**WORK ORDER**
From the listing below, give again exactly the lines from the line with "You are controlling" to the line with "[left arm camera", ends included, without any pictures.

**EXCERPTED DATA**
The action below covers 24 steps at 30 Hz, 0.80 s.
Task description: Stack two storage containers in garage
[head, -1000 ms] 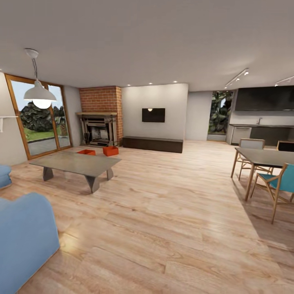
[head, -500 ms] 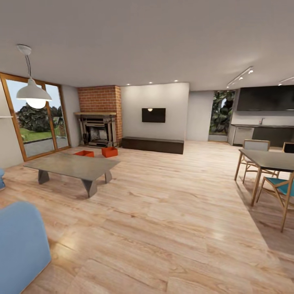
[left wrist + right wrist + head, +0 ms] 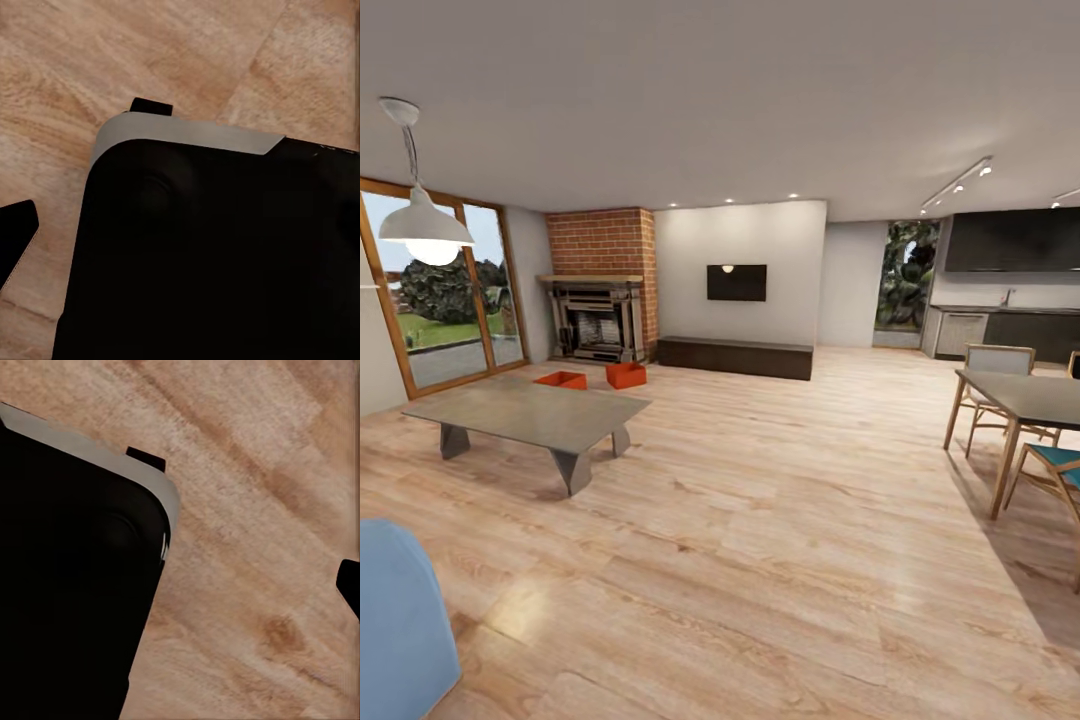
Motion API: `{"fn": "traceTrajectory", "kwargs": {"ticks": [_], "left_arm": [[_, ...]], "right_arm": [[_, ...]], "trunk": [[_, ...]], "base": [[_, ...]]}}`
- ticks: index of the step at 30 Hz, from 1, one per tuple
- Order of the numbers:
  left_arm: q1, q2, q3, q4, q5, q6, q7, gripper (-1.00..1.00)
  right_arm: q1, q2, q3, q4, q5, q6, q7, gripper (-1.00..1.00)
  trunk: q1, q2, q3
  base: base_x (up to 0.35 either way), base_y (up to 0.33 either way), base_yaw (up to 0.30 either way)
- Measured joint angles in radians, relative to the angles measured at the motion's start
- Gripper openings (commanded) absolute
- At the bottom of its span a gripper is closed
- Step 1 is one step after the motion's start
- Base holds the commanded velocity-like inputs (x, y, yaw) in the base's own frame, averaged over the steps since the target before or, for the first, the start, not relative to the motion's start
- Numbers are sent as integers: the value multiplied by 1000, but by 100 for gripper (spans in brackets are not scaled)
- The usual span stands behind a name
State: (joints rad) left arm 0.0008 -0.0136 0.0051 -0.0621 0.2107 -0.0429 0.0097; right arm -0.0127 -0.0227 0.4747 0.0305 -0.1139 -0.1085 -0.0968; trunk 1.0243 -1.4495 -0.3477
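Two orange bins on the wood floor (image 3: 760,520) at the far end of the living room: one (image 3: 560,380) just behind the far edge of the coffee table (image 3: 525,412), the other (image 3: 625,375) beside it, nearer the fireplace (image 3: 600,318). They look close together but apart; too far off to tell if they touch. Both upright, nothing visibly in them.

Placement reads as the start state: parked in front of the hearth, open floor on the right flank, table blocking the direct line from the sofa side. Best approach looks like down the open planks right of the table, then in toward the bins.

Around that: dark low bench (image 3: 735,356) under the wall TV (image 3: 736,282), glass doors (image 3: 450,290) to the left, pendant lamp (image 3: 422,215) up close, blue sofa (image 3: 400,620) at the near left corner, dining table (image 3: 1030,395) and chairs on the right. No garage in sight, so the task looks to be at its first leg, nothing picked up.

Grippers: both wrist views look down at planks past the dark robot base (image 3: 217,255) with its grey edge. A dark tip (image 3: 16,232) shows at the left wrist view's edge and another (image 3: 349,582) in the right's, probably fingers. Can't tell how far apart either pair stands. Nothing seen held, nothing seen touched.
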Motion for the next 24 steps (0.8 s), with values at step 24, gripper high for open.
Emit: {"fn": "traceTrajectory", "kwargs": {"ticks": [24], "left_arm": [[0, 1, -7, 0, -1, -1, 0, 100]], "right_arm": [[0, 1, 0, 0, 0, -3, 1, 100]], "trunk": [[0, 0, 0]], "base": [[327, 0, 0]]}}
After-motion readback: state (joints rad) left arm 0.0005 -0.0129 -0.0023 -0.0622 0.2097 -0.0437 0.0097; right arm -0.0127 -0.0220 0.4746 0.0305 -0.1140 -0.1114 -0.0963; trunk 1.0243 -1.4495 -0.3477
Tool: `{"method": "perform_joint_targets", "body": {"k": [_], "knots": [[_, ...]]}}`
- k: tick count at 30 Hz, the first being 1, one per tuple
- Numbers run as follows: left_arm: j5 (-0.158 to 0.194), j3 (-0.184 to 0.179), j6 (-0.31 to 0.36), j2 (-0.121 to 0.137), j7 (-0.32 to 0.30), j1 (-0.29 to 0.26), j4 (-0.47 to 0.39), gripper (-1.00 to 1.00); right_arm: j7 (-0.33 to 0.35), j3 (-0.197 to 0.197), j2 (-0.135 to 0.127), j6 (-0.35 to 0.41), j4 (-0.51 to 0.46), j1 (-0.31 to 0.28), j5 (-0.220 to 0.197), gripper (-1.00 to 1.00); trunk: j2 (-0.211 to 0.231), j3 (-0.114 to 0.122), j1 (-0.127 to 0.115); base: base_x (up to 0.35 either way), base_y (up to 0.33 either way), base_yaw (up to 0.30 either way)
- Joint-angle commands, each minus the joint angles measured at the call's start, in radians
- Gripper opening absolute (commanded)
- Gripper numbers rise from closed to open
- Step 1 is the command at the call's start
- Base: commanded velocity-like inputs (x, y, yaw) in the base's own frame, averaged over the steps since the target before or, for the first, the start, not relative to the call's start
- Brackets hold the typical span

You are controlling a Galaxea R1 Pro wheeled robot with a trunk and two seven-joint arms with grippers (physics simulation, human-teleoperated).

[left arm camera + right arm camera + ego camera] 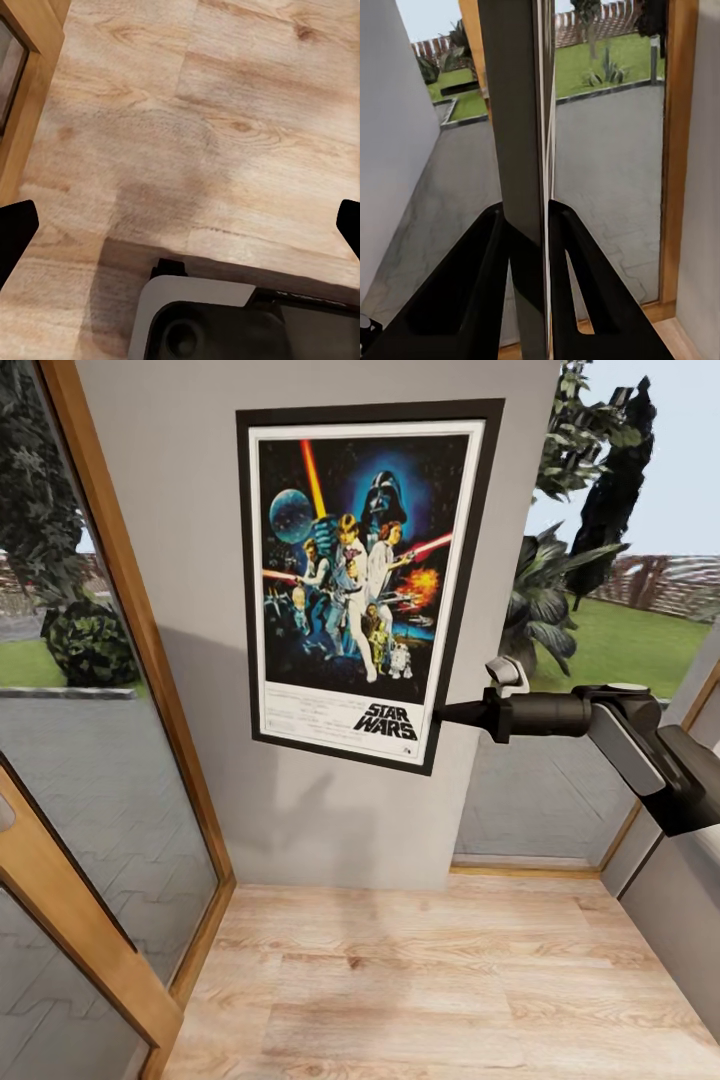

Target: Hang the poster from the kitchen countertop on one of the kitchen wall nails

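The Star Wars poster [365, 580] stands upright and flat against a narrow grey wall panel [170, 510], well above the floor. My right gripper [445, 712] reaches in from the right and is shut on the poster's lower right edge. In the right wrist view the poster's edge [517, 112] runs edge-on between the two black fingers [472, 277], with the gripper [526, 214] clamped on it. My left gripper [180, 225] hangs open over the wooden floor [225, 112], holding nothing. No nail is visible. The kitchen countertop is out of view.
A wood-framed glass door [100, 780] stands at the left and a wood-framed window [590, 660] onto a garden at the right. Light wooden floor [420, 980] lies below the wall. Part of my own base [217, 322] sits under the left gripper.
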Motion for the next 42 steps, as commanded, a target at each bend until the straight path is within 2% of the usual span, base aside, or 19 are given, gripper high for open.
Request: {"method": "perform_joint_targets", "body": {"k": [1, 24, 42], "knots": [[0.006, 0.003, 0.001, 0.0, -0.008, 0.0, -0.001, 1.0, -0.001, 0.003, -0.001, 0.008, 0.0, -0.001, -0.01, -1.0, -0.002, -0.002, 0.001, 0.0, 0.0, 0.0], [0.006, 0.005, 0.002, 0.0, -0.008, 0.0, -0.001, 1.0, 0.0, 0.008, -0.001, 0.008, 0.0, -0.001, -0.01, -1.0, -0.002, -0.002, 0.001, 0.007, 0.0, 0.0], [0.006, 0.005, 0.003, 0.0, -0.008, -0.001, -0.001, 1.0, 0.0, 0.008, -0.001, 0.008, 0.0, -0.001, -0.01, -1.0, -0.002, -0.002, 0.001, 0.297, 0.0, 0.0]]}}
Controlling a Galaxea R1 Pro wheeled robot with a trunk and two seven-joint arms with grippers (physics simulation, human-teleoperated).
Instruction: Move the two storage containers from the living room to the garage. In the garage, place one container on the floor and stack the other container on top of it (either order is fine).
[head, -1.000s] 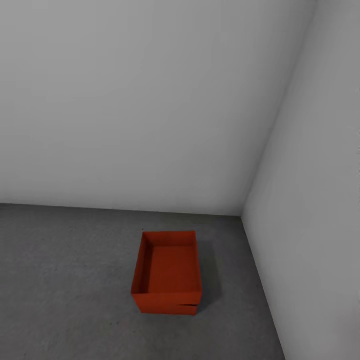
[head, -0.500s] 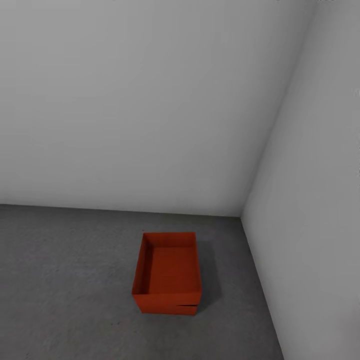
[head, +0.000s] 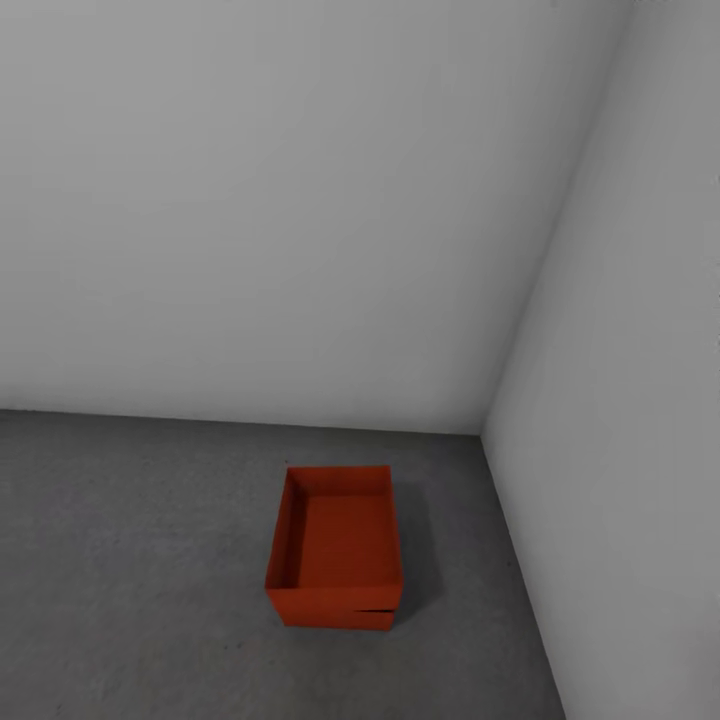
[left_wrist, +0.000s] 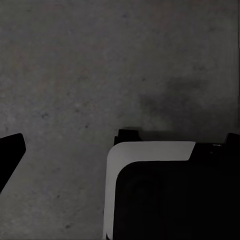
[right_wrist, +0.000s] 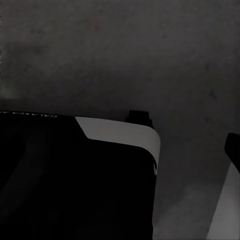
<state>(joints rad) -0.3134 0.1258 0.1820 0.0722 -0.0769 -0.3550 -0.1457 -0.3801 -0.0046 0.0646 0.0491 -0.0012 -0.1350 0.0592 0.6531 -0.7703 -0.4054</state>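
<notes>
The two storage containers stand stacked on the dark grey concrete floor (head: 130, 560) in a corner of the garage. The upper red-orange container (head: 340, 540) sits open-topped and empty, slightly askew on the lower container (head: 345, 620), of which just a strip shows beneath. No gripper touches them. In the left wrist view, my left gripper (left_wrist: 122, 150) hangs over bare concrete, one dark fingertip (left_wrist: 11, 157) at the picture's edge, holding nothing. In the right wrist view, my right gripper (right_wrist: 122, 150) is likewise spread, with a dark fingertip (right_wrist: 233, 150) at the edge.
Pale grey walls meet right behind the stack: the back wall (head: 280, 220) and the right wall (head: 620, 450). Open concrete stretches left of the stack and toward me. My own white-and-black base (left_wrist: 150, 190) shows under both wrist cameras.
The whole head picture has crept a few pixels downward, a camera shift. The stacked containers stay as they were.
</notes>
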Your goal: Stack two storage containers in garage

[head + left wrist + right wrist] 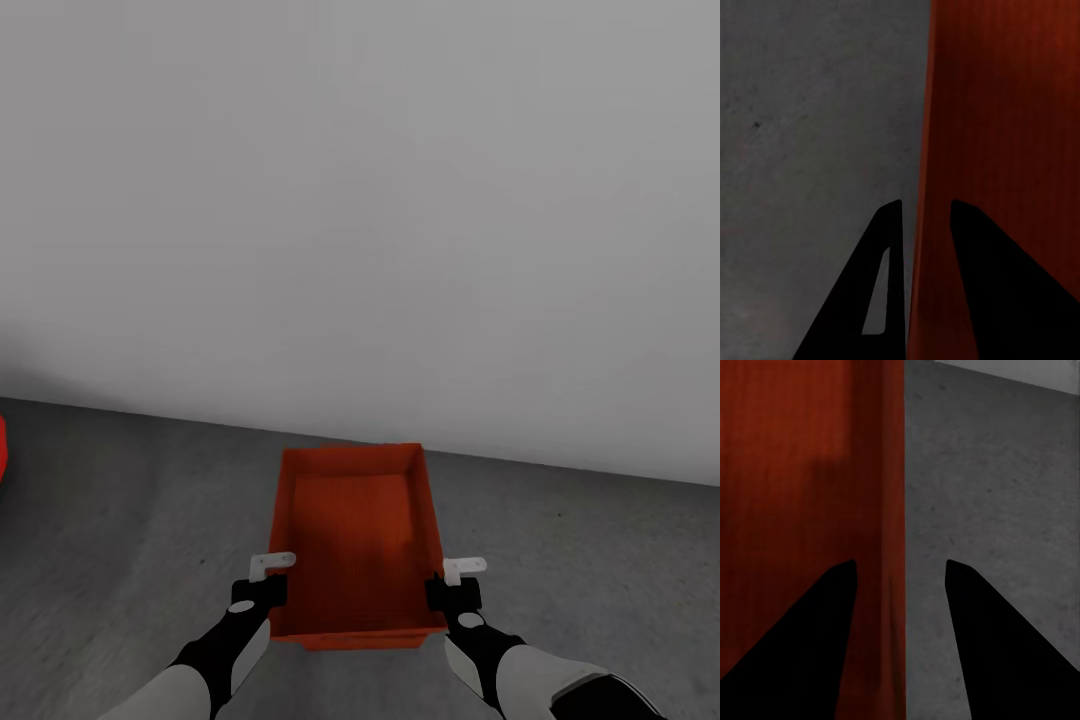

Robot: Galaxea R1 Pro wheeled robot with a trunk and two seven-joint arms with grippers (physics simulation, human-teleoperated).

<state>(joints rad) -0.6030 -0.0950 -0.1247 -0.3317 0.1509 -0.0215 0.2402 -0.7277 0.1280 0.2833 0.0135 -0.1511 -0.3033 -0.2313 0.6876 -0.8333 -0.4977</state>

**EXERCISE ANSWER**
You are controlling a Galaxea R1 Pro wheeled robot with a trunk and two seven-joint arms with grippers (physics simulation, human-teleoperated).

[left arm camera + right arm camera + ego camera] 

Fully answered, the exercise is complete.